Joncarlo Mark: There has been a massive movement towards the use of internal and external resources to assist portfolio companies and their management teams with operational improvements. This has been driven by the need to create value beyond simply ‘buy low, use leverage and exit with a higher sale multiple’. PE firms have developed entire teams that help in a wide range of portfolio company functions. In addition to traditional areas of support, newer areas of focus include helping companies develop more effective HR functions and assisting companies with digital transformation.
Operating teams’ level of importance and compensation has also evolved. Instead of merely boasting retired executives as operating advisers, many operating professionals are full-time members of staff, with carry granted to them across a PE firm’s funds.
Antoon Schneider: As private equity firms have become more interventionist post-acquisition, they have broadened the value-creation playbook to include topics such as digital transformation and artificial intelligence. Leading firms are also focusing on building capabilities in these and other areas, rather than only pursuing one-off benefits.
Have you seen any changes in LP attitudes towards managers’ value-creation strategies over the same period?
VLF: As previously mentioned, the importance of technology to value creation cannot be underestimated. The ability to scale businesses with thoughtful acquisitions has also been a recurrent theme of successful value creation in the cases I have looked at in PEI’s Operational Excellence Awards. One clear trend has been the sustainability theme, which was virtually non-existent when I started to participate in this exercise and is now one of the criteria we consider in our evaluations, as investors now have a growing focus on ESG.
JM: LPs expect GPs to implement operational support, particularly in light of the higher purchase multiples evident across the market. GPs are also quick to highlight their ‘unique’ operating resources, so LPs expect to see this function with their GPs. One key development in the industry is the increase of buy-and-build strategies, which are the norm today. Although pure organic growth remains important, leveraging a platform with subsequent acquisitions allows managers to ‘buy down’ their purchase multiples while quickly adding scale. When doing so, it is important for PE firms to help their management teams integrate the newly acquired businesses to mitigate risk.
AS: LPs have become more discriminating and now analyse value creation in greater detail, differentiating between the value creation from industry tailwinds and that from portfolio companies’ outperformance versus their peers. They also look for evidence that the private equity owner initiated or supported this, and that it was not all left to management alone.
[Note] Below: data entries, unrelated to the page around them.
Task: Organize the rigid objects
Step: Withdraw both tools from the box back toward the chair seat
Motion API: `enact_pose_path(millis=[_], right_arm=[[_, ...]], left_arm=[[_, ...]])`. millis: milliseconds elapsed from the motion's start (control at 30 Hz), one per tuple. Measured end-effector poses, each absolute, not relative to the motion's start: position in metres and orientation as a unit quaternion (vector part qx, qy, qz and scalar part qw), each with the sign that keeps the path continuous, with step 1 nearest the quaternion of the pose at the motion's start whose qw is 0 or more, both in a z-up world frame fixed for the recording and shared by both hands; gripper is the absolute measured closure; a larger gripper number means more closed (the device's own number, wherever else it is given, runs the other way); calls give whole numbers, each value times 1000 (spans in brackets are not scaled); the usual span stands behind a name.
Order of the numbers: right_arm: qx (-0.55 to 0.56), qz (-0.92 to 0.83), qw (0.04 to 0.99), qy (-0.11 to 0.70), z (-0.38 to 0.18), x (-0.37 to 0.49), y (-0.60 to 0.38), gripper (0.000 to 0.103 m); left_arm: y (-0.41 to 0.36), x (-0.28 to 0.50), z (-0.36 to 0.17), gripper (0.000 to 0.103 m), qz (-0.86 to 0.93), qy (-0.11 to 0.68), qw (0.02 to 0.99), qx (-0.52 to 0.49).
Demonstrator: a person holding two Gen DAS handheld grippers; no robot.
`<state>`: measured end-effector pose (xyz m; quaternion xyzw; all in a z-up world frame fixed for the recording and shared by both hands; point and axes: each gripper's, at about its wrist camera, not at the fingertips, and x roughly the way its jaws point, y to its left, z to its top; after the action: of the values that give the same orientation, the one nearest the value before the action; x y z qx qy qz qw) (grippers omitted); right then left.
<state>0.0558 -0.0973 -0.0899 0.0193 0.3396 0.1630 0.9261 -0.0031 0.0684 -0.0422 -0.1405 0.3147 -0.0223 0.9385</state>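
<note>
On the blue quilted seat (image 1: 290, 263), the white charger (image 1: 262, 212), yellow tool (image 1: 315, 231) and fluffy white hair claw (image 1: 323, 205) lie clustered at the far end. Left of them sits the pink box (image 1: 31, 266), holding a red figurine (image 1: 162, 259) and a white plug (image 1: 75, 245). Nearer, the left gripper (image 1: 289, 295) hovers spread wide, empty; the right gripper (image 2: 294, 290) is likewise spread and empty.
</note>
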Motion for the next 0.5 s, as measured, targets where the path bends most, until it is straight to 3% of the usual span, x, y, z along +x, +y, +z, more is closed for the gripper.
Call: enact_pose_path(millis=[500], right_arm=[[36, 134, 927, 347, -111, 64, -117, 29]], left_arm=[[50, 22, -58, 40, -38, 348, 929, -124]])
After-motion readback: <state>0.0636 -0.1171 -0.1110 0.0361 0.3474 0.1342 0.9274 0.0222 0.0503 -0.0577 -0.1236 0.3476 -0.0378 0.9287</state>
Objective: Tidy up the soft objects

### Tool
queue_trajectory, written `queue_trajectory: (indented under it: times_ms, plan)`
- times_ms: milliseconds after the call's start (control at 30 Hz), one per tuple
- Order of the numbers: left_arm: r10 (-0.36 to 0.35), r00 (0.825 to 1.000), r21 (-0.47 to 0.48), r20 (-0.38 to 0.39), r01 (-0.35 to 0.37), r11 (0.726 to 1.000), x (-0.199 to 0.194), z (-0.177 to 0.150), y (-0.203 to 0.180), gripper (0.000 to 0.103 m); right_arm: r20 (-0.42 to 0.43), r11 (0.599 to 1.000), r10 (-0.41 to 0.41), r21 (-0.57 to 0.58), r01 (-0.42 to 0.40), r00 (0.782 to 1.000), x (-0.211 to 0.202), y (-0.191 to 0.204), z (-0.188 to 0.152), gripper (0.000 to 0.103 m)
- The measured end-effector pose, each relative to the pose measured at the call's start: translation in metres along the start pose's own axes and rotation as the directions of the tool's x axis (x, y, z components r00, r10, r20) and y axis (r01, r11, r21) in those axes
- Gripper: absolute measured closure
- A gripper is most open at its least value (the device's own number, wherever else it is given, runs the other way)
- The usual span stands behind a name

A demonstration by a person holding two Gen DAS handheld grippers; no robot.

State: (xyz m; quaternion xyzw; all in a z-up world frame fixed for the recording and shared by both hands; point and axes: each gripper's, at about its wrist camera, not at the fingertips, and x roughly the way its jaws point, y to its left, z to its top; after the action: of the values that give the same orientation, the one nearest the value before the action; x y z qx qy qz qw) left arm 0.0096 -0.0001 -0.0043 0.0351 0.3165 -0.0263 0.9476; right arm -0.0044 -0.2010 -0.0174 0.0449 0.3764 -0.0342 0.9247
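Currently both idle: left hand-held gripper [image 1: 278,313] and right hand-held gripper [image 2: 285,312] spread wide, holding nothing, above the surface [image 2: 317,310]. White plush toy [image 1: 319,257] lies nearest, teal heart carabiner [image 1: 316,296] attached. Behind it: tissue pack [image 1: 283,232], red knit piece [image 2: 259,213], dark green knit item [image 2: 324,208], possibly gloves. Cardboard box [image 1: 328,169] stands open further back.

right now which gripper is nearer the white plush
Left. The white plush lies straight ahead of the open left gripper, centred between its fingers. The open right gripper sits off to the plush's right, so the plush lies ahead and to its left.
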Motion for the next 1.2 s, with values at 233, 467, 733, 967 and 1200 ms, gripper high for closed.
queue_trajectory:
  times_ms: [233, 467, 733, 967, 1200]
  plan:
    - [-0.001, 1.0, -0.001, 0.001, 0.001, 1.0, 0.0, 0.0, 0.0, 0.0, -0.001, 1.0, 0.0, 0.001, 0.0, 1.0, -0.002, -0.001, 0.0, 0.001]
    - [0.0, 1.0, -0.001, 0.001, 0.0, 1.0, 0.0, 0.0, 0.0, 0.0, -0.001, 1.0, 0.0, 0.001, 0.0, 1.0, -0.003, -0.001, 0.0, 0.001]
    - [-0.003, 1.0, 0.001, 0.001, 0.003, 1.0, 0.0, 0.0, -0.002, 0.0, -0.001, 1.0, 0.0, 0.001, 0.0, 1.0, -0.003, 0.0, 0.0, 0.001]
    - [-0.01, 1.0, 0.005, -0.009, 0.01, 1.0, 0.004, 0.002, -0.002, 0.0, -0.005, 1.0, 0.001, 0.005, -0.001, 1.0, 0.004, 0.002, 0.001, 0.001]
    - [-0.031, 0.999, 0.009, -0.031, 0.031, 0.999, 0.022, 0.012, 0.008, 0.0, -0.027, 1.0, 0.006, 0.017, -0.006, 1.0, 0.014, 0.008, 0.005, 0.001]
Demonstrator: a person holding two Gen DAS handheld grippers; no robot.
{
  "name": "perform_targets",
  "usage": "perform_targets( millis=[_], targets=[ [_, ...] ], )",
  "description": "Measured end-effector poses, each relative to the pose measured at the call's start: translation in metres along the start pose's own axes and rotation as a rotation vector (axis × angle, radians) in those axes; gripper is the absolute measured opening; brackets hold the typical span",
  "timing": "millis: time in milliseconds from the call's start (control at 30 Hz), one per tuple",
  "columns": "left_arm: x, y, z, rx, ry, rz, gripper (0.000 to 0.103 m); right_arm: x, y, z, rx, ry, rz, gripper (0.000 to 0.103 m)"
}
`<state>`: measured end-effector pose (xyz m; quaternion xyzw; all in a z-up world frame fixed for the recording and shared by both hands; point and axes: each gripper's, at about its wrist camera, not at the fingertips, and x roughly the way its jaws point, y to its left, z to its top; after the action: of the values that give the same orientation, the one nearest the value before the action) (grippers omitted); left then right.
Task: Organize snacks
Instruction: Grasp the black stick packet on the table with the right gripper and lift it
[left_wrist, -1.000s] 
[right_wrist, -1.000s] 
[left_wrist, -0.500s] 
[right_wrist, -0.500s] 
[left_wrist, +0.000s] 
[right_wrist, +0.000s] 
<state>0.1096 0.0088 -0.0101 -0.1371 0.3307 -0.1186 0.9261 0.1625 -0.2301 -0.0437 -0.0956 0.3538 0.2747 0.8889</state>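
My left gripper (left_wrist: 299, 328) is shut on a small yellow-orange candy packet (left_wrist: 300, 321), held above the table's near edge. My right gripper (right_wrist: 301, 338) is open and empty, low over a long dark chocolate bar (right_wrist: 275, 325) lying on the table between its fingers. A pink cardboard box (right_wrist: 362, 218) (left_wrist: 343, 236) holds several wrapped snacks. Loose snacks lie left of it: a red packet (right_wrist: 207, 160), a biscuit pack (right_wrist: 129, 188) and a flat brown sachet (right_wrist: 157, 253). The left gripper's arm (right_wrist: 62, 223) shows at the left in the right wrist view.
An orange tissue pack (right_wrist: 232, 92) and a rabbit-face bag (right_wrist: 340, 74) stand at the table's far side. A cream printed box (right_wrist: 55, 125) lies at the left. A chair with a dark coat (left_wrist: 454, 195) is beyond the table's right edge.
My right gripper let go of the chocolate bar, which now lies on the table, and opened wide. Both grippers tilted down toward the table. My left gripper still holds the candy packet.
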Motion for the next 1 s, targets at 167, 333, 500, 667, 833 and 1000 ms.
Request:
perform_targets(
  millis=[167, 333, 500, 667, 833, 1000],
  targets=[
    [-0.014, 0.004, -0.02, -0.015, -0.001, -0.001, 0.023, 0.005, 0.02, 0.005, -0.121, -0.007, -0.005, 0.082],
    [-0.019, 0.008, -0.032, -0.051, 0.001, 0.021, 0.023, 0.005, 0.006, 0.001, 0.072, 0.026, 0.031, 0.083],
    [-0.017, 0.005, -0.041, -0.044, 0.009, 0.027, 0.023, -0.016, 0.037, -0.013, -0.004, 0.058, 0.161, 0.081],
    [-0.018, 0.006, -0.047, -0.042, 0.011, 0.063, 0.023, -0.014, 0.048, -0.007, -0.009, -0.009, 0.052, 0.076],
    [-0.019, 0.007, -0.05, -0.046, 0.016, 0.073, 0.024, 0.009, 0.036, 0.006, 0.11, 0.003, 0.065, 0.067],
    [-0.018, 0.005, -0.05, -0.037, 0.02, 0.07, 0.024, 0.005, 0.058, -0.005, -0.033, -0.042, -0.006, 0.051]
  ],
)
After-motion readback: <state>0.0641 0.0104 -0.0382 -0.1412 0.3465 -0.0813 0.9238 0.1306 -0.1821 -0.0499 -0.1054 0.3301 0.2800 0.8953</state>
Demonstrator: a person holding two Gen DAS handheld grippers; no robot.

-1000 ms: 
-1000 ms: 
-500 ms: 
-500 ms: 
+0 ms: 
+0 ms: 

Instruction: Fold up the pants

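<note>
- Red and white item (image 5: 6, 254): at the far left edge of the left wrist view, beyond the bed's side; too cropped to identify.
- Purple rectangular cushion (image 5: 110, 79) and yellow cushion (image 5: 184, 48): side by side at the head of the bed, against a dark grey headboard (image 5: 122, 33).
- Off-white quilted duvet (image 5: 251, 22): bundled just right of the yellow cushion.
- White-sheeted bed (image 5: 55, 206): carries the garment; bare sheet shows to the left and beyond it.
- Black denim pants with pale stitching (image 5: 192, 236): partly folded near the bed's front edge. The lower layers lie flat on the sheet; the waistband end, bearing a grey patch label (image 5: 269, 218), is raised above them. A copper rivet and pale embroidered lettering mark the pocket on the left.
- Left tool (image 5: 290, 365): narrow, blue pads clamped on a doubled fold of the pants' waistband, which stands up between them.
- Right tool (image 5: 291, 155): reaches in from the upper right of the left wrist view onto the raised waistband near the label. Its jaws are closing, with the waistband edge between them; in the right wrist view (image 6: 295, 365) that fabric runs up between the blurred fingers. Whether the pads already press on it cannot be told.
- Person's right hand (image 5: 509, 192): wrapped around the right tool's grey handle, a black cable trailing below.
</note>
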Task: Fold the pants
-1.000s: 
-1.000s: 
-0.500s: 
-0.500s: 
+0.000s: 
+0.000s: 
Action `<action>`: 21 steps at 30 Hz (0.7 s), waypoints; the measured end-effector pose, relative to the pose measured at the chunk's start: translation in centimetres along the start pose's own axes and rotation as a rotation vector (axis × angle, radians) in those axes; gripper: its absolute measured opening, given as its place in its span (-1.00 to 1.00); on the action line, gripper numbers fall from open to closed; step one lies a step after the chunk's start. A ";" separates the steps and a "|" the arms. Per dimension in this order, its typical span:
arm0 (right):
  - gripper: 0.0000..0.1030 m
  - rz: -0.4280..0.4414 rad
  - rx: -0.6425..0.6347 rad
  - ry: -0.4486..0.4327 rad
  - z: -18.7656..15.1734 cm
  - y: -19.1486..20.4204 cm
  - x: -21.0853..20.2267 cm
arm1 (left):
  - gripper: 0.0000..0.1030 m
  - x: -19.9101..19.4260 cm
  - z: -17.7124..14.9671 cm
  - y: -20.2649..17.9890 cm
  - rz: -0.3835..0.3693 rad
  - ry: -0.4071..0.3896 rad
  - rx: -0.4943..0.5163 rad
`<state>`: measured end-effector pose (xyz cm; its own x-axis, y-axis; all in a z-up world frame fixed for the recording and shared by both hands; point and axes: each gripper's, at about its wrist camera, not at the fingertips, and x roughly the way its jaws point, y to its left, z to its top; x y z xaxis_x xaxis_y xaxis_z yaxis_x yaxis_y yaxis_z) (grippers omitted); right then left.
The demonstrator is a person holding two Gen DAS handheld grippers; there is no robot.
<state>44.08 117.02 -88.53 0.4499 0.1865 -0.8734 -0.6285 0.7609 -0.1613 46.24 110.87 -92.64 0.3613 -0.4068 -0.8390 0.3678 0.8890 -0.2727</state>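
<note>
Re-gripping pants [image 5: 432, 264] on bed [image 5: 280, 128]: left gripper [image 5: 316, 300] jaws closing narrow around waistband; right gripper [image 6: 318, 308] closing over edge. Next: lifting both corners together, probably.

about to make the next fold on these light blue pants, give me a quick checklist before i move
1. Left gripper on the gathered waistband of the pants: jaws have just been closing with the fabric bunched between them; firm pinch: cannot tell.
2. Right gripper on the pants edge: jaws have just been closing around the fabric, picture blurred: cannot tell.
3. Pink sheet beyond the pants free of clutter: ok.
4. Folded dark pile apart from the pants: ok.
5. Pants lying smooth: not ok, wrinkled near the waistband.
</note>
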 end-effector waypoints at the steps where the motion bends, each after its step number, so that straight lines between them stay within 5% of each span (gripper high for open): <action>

What do you think operational excellence might look like in 21 years’ time?
VLF: I expect we will see increased adoption of data analytics and tech to maximise efficiency. It will be hard to succeed without excellent human resources management as the demands of Gen Z are very different from previous cohorts and the ability of companies’ management to motivate and leverage talent will be determinant, in my view.
JM: If you believe that PE firms will continue to scale, they might look even more like corporate conglomerates in the future. Operational excellence will be important in allowing larger firms to create value within their portfolio companies, particularly given the potential challenges that may arise as PE firms become ‘super scaled’. If they lose their nimbleness and ability to deliver returns, I think we will see PE firms spinning off their operating teams. The question is whether operational professionals will continue to grow in importance to the point where they run PE firms, which increasingly rely on such professionals as they transform into massive, multi-faceted publicly traded operating businesses.
AS: Private equity firms will continue with much of what they are currently doing, but they will have to be even more rigorous and systematic by actively pushing the value-creation agenda in each and every portfolio company – which today is often not the case. They will continue to broaden their horizons as business practices and technology evolve, and increasingly also include ‘softer’ topics – around ways of working, culture and top team dynamics, for example – to boost the performance of management teams.